Les courants littéraires : la littérature de l’Absurde

Introduction

En poursuivant notre escapade temporelle à travers les différents courants littéraires, nous vous décortiquons cette fois-ci les mécanismes de la littérature de l’Absurde.

Quelles sont les racines de ce courant ? Et sous quelles formes s’est-il déployé ?

Naissance du courant

Héritière du Surréalisme, la littérature de l’Absurde apparaît au milieu du XXe siècle, entre 1930 et 1970. Dans un contexte marqué par les guerres et le totalitarisme, un sentiment d’impuissance et de perte de sens habite les écrivains. Ce traumatisme est à l’origine de ce qu’on appelle la littérature de l’Absurde. L’adjectif, signifiant littéralement « ce qui n’a pas de sens » reflète la crise existentielle que traverse la littérature.

Les fondements

Ce courant abrite plusieurs thématiques et sources de préoccupations contemporaines au XXe siècle :

  • L’existentialisme : Courant philosophique et littéraire fondé et développé en premier lieu par Jean-Paul Sartre, l’existentialisme interroge la condition humaine et la liberté qu’elle offre. Dans une existence où la mort est inévitable, l’essence même de l’existence apparaît comme absurde d’après les adeptes de ce courant.
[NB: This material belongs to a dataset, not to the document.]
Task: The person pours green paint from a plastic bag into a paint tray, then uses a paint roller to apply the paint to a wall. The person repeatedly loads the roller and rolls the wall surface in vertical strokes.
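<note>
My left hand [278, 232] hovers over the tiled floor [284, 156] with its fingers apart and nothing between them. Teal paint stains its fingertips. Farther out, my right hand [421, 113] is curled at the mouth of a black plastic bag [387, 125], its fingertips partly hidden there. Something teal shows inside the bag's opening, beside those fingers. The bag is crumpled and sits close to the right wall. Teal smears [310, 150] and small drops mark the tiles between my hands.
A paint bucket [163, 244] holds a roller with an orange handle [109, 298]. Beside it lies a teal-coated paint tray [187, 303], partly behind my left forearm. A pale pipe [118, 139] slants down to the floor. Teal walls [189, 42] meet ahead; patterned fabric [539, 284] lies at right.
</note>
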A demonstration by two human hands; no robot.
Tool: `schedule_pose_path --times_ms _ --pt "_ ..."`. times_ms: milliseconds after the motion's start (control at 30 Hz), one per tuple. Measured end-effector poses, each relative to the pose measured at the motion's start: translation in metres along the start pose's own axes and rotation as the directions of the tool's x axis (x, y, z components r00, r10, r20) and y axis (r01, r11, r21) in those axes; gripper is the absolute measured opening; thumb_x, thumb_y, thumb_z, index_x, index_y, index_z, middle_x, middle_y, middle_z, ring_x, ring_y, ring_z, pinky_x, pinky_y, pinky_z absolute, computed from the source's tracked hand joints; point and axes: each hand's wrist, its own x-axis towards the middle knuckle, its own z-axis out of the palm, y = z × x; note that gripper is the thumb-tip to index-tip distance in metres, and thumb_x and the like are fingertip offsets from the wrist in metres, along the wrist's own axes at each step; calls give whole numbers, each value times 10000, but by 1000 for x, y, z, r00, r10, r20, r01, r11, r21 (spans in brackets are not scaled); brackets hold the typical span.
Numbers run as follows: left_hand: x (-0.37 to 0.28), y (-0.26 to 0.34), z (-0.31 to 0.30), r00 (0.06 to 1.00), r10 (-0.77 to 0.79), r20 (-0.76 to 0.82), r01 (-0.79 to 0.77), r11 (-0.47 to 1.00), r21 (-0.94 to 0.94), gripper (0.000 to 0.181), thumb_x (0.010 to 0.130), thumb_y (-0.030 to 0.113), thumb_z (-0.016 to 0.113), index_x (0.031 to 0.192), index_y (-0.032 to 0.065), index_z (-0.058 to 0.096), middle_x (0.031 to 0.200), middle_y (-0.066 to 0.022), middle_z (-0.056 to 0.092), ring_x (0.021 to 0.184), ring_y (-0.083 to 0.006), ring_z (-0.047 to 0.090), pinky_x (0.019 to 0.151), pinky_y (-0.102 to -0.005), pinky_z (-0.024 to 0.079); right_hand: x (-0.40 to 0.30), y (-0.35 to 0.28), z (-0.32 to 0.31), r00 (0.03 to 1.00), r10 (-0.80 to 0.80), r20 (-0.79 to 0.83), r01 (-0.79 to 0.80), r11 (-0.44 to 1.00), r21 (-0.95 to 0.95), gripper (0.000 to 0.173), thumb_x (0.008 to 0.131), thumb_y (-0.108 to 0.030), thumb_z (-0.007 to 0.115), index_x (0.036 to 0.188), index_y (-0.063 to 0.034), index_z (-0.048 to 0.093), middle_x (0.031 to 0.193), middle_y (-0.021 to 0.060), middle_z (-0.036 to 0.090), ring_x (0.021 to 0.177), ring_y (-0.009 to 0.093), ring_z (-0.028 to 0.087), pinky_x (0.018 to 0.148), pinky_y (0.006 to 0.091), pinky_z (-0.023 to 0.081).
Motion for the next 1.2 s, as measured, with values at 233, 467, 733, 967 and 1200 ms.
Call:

Pour Sartre, l’Homme ne se définit qu’à travers ses actes. Dans cette perspective, il ne serait donc possible de le faire qu’à la fin de l’existence. Pour ces raisons, l’existentialisme s’oppose à l’essentialisme.
  • L’engagement : Au moment de la Seconde Guerre mondiale, l’engagement est à son paroxysme. Aux yeux des écrivains, écrire devient un acte de résistance, comme le montre le poète surréaliste René Char par exemple. Ses Feuillets d’Hypnos, écrits alors qu’il était maquisard entre 1943 et 1944. Ils étaient rassemblés à l’origine dans un carnet qui tenait autant du recueil de poèmes que du journal d’intendance. Dans un monde en perte de sens, l’écriture devient un moyen de se poser des questions.
  • Un quotidien illusoire : En parallèle d’un sentiment de responsabilité individuel et collectif, notamment envers les récents événements traumatisants, la vie quotidienne perd elle aussi son sens. Elle ne serait qu’une illusion dont on se satisfait, sans conscience de son caractère chimérique. Sartre dépeint ce malaise dans son roman La Nausée, dans lequel le personnage principal expérimente « la nausée » en observant un marronnier. De même, les œuvres d’Albert Camus appartenant au cycle de l’Absurde présentent des personnages emprisonnés dans un carcan quotidien auquel ils ne parviennent pas à échapper.
  • La révolte : Dans ce monde absurde, la révolte semble être la seule issue pour l’Homme en quête de sens. C’est pourquoi après le cycle de l’Absurde, Camus entame un cycle de la Révolte. La pièce de théâtre historique Les Justes, mettant en scèneun groupe de socialistes projetant l’assassinat d’un grand-duc durant la révolution russe de 1905, appartient à ce cycle et incarne les réflexions philosophiques de son auteur.

Si la littérature de l’Absurde s’épanouit dans une pluralité de genres, le théâtre reste le terrain privilégié aux expérimentations absurdes, en partie grâce au contact direct qu’il permet entre le public et le travail sur le langage dans son absurdité. L’objectif est de rompre avec les genres classiques où les intrigues cohérentes et les structures formatées ne sont pas en adéquation avec le message visé.

Œuvres et auteurs absurdes

  • Samuel Beckett : En attendant Godot (pièce de théâtre). Dans cette pièce, les dialogues sont décousus, incompréhensibles, remplacés par moments par de longs silences, comme si la parole était elle-même devenue inutile. Le sujet est lui aussi mystérieux, on ignore qui est ce fameux « Godot » qu’attendent résolument les personnages ni la raison de cette attente.
  • Albert Camus : L’Étranger (roman), Le Mythe de Sisyphe (essai), Caligula (pièce de théâtre), Le Malentendu (pièce de théâtre). Figure majeure de la littérature de l’Absurde, Albert Camus décrit des personnages qui ont conscience de l’absurdité de leur existence, et c’est la raison pour laquelle leurs destins sont tragiques.
  • Eugène Ionesco : La Cantatrice chauve (pièce de théâtre), Rhinocéros (pièce de théâtre). Avec une dimension comique Ionesco traite de thématiques qui reflètent pourtant la détresse de son époque. La « rhinocérite », épidémie qu’il imagine pour Rhinocéros n’est qu’une métaphore pour évoquer la montée du totalitarisme par exemple. Cette détresse est d’autant plus angoissante qu’elle semble sans fin : La Cantatrice chauve s’achève sur les répliques du départ, comme une boucle inlassable.